Because the manufacturers have (allegedly) concealed the defect from dealerships, repair shops, and the public at large, it is likely that the defect is responsible for still more fatalities and injuries that have not yet been attributed to it.


On March 16, 2018, NHTSA formally opened a preliminary investigation into the airbag system failures in 2012-2013 Kia Forte and 2011 Hyundai Sonata vehicles. When it initiated the investigation, NHTSA described the problem as failure of the airbag control unit, resulting in nondeployment of the frontal airbags in the event of a crash. NHTSA explained that Hyundai’s post-collision inspection of four crashes showed electrical overstress of the airbag control unit in three crashes, and that the fourth crash was under evaluation for the same concern. While the investigation was initially constrained to the Sonata and Forte models, NHTSA said it would “determine if any other vehicle manufacturers used the same or similar ACUs, as supplied by ZF-TRW, and if so, evaluate whether the field experience of these vehicles indicates potentially related crash events.”

 By April 19, 2019, NHTSA had ratcheted up the investigation from the preliminary phase to the next stage—known as the engineering analysis stage. In addition to advancing the investigation, NHTSA widened its scope to include all vehicles which are all equipped with airbag control units manufactured by ZF-TRW.

At least once in 2013 and again in 2015, ZF-TRW warned vehicle manufacturers of the potential for electrical overstress causing airbag systems to malfunction. In addition, since 2011, ZF-TRW has assisted Fiat-Chrysler, Kia, and Hyundai in investigating numerous crashes involving airbag system failures, frequently finding electrical overstress of the airbag control unit. Since 2011, numerous complaints of crashes involving Class Vehicles with airbag system failure have been reported to NHTSA.


Despite their investigations and knowing of numerous crashes, no automaker issued a recall until September 2016. Even then, the recalls have been insufficient.

On September 13, 2016, Fiat-Chrysler recalled approximately 1.4 million vehicles involving ZF-TRW airbag control units. This recall acknowledged that the airbags and seatbelt pretensioners could fail to deploy in the event of a crash, “due to a shorting condition resulting in a negative voltage transient that travels to the [airbag control unit] via the front impact sensor wires damaging [the airbag control unit].” Fiat-Chrysler required affected vehicle owners to bring their vehicles into an authorized dealer to have the airbag control unit replaced. As of January 28, 2019, Fiat-Chrysler reports that just 550,000 of the recalled vehicles have been repaired— fewer than half of the recalled vehicles.

On June 1, 2018, Kia recalled the 2010-2013 Forte and Forte Koup, 2011-2012 Optima Hybrid, 2011-2013 Optima, and 2011-2012 Sedona.

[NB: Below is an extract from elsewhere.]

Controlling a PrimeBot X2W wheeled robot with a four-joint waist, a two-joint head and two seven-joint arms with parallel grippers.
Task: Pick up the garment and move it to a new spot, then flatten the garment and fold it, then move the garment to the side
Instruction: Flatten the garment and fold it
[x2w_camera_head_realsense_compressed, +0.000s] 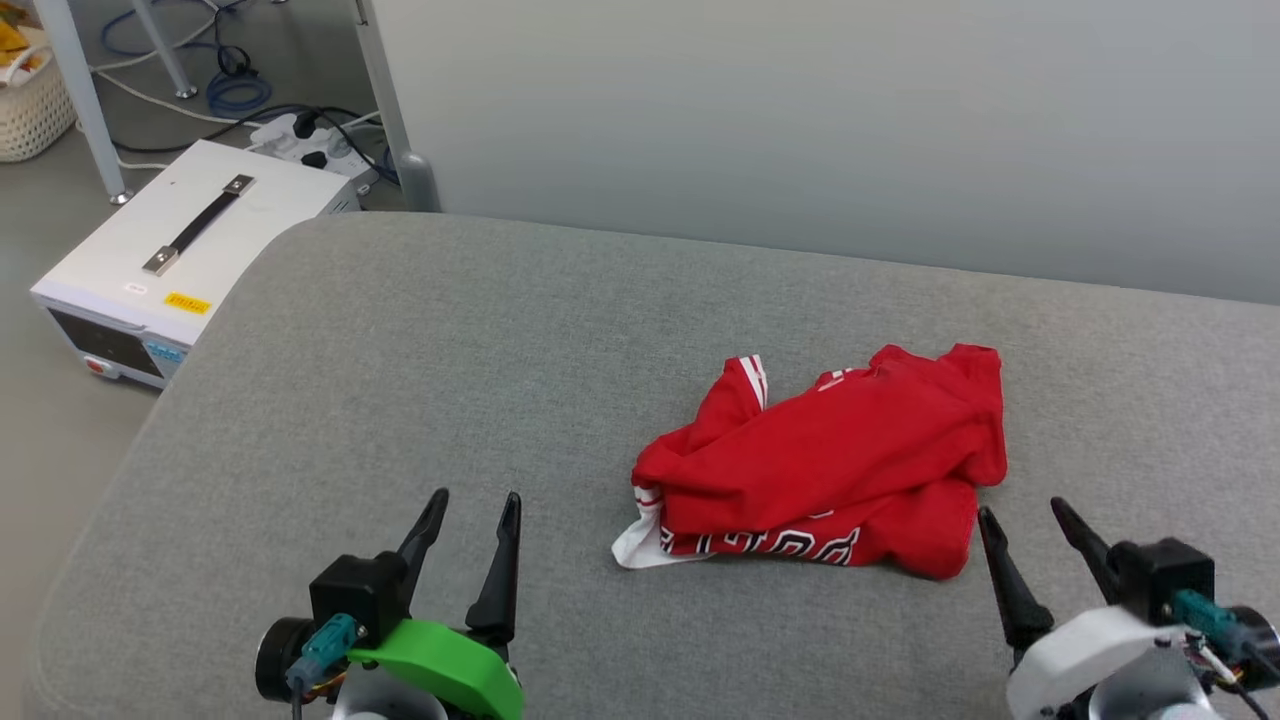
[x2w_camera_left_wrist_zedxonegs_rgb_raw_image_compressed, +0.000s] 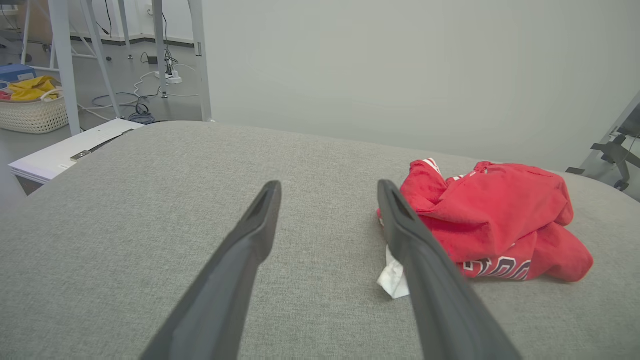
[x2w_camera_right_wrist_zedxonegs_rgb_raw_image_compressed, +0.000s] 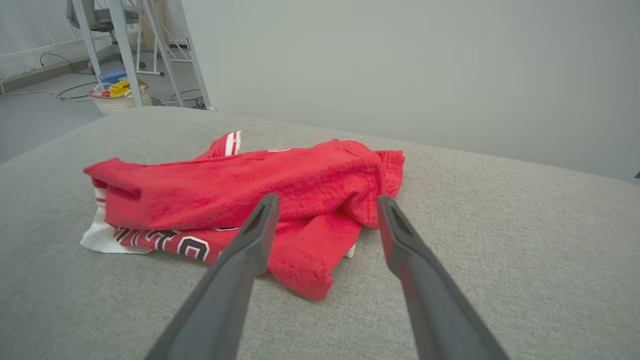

Kia’s recall affected approximately 500,000 vehicles involving ZF-TRW airbag control units.

Like Fiat-Chrysler, Kia acknowledged that its vehicles had been equipped with airbag control units susceptible to electrical overstress, risking airbag nondeployment in the event of a collision: the “[airbag control units] may be susceptible to [electrical overstress] due to inadequate circuit protection.” Kia asked owners of affected vehicles to present their vehicles to dealerships for installation of an extension wire harness kit. As of April 15, 2019, Kia reports that fewer than 150,000 vehicles have been repaired—fewer than half of those recalled.

On October 5, 2018, Hyundai recalled the 2011-2013 Sonata and 2011-2012 Sonata Hybrid. Hyundai’s recall affected approximately 600,000 vehicles but did not recall the affected 2014-2019 Sonata and 2013-2019 Sonata Hybrid.

In issuing the recall, Hyundai stated that “the subject [airbag control units] could be susceptible to [electrical overstress] because [they] lack[] adequate circuit protection,” resulting in the failure of the airbags and seat belt pretensioners to deploy in certain frontal crash events. Hyundai asked owners to present their vehicles to dealerships to have an external wire filter kit installed. As of April 30, 2019, Hyundai reports that fewer than 210,000 recalled cars have been remedied.